Dia mengungkapkan hal itu ketika awak media meminta tanggapan Bahlil soal adanya tudingan dari Amerika Serikat yang menyebutkan bahwa ada praktik kerja paksa di industri nikel Indonesia. Ia menegaskan bahwa isu kerja paksa di sektor nikel Indonesia tidak pernah terjadi dan tidak berdasar. Menurutnya, pemberitaan tentang hal tersebut perlu didasarkan pada fakta, bukan persepsi negatif yang dapat merugikan citra Indonesia di mata dunia. Ia mengingatkan pentingnya jurnalisme yang objektif.
"Jangan pake katanya, kamu jangan proasing," ucapnya. Bahlil juga menekankan bahwa jurnalis Indonesia seharusnya tidak menyebarkan informasi yang merugikan negara sendiri. Ia meminta agar berita-berita yang muncul tidak sekadar mengikuti narasi asing. "Wartawan Indonesia itu harus memberitakan sesuatu yang fakta, jangan persepsi yang negatif bangsa kita, kita beritakan," tutur Bahlil. Ia mengajak media untuk lebih mengutamakan rasa nasionalisme dan kebanggaan terhadap pencapaian bangsa, khususnya dalam sektor hilirisasi nikel yang telah memberikan kontribusi besar.

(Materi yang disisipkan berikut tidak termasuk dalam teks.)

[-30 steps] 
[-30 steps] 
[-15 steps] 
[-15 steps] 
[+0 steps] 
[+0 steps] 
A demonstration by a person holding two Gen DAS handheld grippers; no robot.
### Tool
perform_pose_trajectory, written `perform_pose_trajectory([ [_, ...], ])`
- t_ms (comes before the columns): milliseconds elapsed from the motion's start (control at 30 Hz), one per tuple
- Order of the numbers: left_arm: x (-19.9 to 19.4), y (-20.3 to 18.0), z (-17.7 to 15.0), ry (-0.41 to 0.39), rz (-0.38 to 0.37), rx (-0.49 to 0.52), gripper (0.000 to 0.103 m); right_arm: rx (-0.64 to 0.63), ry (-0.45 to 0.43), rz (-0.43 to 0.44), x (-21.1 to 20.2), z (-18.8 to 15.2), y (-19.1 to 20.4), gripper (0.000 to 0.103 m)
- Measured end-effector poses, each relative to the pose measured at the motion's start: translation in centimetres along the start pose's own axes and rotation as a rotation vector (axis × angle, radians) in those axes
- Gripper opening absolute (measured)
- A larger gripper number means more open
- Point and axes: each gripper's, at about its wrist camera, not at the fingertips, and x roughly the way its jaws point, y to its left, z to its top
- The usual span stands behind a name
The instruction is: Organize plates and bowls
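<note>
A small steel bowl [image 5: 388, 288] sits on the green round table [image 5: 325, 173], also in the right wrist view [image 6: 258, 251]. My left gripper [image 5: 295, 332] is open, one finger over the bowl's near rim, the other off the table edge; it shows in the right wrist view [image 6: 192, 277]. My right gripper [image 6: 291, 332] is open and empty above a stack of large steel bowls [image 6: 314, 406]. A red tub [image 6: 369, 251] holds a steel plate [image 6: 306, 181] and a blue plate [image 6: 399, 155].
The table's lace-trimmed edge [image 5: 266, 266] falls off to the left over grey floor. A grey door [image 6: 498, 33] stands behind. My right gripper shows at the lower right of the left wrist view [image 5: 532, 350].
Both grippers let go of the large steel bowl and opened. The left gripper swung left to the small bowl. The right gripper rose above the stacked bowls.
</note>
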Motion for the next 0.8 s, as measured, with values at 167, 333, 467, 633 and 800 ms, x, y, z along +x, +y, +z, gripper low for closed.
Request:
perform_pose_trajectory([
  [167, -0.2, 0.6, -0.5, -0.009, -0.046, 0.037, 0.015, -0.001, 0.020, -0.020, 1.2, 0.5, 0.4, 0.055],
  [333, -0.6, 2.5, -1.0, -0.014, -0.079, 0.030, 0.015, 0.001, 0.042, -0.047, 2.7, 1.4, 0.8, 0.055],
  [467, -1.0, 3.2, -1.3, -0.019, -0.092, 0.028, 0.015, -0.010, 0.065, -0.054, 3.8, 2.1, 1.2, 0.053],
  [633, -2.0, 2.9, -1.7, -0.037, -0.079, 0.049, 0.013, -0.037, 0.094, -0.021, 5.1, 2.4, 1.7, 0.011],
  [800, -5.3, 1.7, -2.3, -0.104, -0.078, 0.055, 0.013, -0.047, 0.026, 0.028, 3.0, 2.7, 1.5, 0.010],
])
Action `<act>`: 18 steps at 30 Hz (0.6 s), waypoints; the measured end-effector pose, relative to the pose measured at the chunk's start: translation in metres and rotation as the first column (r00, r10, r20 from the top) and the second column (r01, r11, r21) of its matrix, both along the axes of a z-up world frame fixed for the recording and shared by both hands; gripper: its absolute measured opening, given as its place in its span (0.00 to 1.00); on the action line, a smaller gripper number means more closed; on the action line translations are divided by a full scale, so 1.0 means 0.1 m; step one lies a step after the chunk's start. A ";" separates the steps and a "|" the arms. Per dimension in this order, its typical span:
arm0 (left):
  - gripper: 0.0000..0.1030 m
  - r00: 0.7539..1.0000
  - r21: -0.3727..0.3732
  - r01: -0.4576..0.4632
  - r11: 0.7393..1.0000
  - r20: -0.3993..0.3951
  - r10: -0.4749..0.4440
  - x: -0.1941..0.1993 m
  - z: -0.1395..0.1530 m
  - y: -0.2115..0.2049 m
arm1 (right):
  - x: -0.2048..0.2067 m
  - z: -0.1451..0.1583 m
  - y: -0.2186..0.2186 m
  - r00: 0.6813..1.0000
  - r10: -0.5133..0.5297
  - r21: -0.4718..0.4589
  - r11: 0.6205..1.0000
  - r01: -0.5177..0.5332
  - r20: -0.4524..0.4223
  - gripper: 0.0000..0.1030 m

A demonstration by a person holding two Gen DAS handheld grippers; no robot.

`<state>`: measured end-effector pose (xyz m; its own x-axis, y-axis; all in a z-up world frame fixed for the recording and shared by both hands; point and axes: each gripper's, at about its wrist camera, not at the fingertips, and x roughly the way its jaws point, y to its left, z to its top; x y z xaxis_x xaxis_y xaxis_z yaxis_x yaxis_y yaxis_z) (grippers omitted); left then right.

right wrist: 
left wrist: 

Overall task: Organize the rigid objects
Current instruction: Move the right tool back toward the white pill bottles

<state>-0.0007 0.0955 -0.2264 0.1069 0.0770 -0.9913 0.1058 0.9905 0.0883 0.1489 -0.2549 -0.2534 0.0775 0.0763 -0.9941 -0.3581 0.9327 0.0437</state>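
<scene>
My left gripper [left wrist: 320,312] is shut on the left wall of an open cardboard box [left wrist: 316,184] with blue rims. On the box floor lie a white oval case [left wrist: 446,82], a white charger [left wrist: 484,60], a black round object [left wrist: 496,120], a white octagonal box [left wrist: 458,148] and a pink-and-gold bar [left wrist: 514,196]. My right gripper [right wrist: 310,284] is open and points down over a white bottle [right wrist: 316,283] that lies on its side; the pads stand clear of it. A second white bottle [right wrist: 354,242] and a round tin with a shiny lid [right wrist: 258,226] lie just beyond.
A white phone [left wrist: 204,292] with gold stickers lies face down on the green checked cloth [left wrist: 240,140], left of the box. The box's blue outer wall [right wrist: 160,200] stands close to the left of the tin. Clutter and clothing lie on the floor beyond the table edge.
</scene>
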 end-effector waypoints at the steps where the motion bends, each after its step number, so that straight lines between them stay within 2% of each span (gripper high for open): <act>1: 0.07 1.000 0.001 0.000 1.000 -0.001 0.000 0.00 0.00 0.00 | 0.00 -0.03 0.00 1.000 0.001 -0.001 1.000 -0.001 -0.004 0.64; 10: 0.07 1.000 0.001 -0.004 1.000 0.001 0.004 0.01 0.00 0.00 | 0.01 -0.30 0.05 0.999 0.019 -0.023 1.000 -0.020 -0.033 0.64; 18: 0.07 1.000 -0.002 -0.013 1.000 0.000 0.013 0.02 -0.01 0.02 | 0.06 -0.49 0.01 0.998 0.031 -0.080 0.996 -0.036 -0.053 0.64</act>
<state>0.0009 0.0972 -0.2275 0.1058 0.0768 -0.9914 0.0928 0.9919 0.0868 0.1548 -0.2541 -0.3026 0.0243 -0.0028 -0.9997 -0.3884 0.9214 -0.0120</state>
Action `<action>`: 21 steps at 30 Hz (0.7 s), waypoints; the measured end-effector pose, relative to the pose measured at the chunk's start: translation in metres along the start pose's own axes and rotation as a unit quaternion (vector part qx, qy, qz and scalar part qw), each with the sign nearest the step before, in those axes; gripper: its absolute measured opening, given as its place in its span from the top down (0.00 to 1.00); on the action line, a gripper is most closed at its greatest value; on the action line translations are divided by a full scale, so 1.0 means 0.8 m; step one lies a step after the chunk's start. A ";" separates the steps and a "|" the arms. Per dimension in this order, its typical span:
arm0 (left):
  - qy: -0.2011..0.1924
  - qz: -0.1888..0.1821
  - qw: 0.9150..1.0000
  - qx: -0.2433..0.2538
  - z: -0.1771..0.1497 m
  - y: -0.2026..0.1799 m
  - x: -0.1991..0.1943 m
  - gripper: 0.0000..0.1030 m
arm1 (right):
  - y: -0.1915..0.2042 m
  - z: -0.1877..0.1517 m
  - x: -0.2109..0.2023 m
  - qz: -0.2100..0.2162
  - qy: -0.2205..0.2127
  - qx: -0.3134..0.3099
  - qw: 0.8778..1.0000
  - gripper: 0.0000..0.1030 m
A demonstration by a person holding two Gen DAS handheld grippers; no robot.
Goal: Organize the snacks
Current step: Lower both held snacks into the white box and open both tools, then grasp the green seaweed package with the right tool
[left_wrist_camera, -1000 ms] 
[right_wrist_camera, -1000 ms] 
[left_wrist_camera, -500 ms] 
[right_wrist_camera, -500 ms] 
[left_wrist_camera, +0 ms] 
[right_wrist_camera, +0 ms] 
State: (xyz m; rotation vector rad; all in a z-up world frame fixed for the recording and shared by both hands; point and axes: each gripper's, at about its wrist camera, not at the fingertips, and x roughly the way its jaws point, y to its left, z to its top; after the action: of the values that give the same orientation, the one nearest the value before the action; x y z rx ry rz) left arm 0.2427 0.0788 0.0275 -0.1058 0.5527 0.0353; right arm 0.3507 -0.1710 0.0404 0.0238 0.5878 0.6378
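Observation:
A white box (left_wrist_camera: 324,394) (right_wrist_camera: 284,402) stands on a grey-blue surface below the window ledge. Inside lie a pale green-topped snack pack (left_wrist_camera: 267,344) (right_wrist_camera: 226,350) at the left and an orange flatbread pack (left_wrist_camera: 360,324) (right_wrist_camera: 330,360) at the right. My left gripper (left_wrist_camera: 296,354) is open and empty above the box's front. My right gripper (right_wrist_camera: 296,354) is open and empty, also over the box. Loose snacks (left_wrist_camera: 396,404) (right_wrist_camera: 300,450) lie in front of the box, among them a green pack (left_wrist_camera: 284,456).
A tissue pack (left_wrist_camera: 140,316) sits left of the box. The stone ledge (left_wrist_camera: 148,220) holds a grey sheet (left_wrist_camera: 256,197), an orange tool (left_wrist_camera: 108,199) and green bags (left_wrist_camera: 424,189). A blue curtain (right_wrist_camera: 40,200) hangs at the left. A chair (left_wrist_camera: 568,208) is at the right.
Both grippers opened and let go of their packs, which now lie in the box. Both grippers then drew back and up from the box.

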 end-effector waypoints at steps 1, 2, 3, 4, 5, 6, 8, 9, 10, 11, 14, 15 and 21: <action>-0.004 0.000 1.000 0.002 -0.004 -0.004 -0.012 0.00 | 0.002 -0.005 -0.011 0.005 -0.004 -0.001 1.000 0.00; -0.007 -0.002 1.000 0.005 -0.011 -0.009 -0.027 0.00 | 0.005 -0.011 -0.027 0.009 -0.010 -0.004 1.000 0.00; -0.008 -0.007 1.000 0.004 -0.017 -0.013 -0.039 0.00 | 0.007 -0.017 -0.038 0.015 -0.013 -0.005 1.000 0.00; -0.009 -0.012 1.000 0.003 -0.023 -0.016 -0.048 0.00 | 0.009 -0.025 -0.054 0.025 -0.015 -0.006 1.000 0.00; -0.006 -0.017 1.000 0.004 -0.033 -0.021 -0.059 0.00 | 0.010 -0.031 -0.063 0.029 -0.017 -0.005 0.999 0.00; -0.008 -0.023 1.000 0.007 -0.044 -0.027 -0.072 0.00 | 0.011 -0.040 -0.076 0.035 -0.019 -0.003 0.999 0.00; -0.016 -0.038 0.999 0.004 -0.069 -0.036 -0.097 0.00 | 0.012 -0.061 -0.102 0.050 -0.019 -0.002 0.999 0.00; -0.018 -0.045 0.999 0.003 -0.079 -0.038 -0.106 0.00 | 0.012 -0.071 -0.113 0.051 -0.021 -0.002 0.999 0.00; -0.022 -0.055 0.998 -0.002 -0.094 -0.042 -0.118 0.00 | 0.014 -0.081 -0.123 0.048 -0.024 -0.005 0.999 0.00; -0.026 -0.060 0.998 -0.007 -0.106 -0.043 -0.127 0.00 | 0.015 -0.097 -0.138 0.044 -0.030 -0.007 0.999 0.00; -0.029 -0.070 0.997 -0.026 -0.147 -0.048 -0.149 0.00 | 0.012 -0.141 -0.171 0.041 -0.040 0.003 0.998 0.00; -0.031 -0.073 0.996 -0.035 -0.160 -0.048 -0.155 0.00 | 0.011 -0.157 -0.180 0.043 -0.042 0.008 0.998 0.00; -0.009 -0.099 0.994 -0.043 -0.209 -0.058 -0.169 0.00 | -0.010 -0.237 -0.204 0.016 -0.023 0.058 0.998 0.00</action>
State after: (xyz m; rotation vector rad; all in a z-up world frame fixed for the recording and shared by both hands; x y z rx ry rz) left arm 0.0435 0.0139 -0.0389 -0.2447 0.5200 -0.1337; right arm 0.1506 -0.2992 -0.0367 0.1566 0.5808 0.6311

"Nggak ada (pekerja paksa), sayangi negara kalian lah, kita ini kan punya nasionalisme dong," tegas Bahlil. Sebelumnya, AS melalui Departemen Ketenagakerjaan atau US Department of Labor (US DOL) menuding bahwa industri nikel di Indonesia menerapkan sistem kerja paksa. Hal itu menjadi pemberitaan beberapa media di tanah air. US DOL menuding bahwa warga negara asing (WNA) asal China direkrut untuk bekerja di Indonesia, berdasarkan laporan dari lembaga swadaya masyarakat (LSM). Namun, saat tiba di Indonesia, pekerja justru mendapatkan upah yang lebih rendah dari yang dijanjikan dengan jam kerja yang lebih panjang hingga mendapatkan kekerasan secara verbal dan fisik sebagai hukuman. Laporan tersebut menyebutkan kerja paksa terjadi pada kawasan industri di Sulawesi Tengah dan Sulawesi Tenggara, di mana China memiliki kepemilikan mayoritas atas kawasan ini.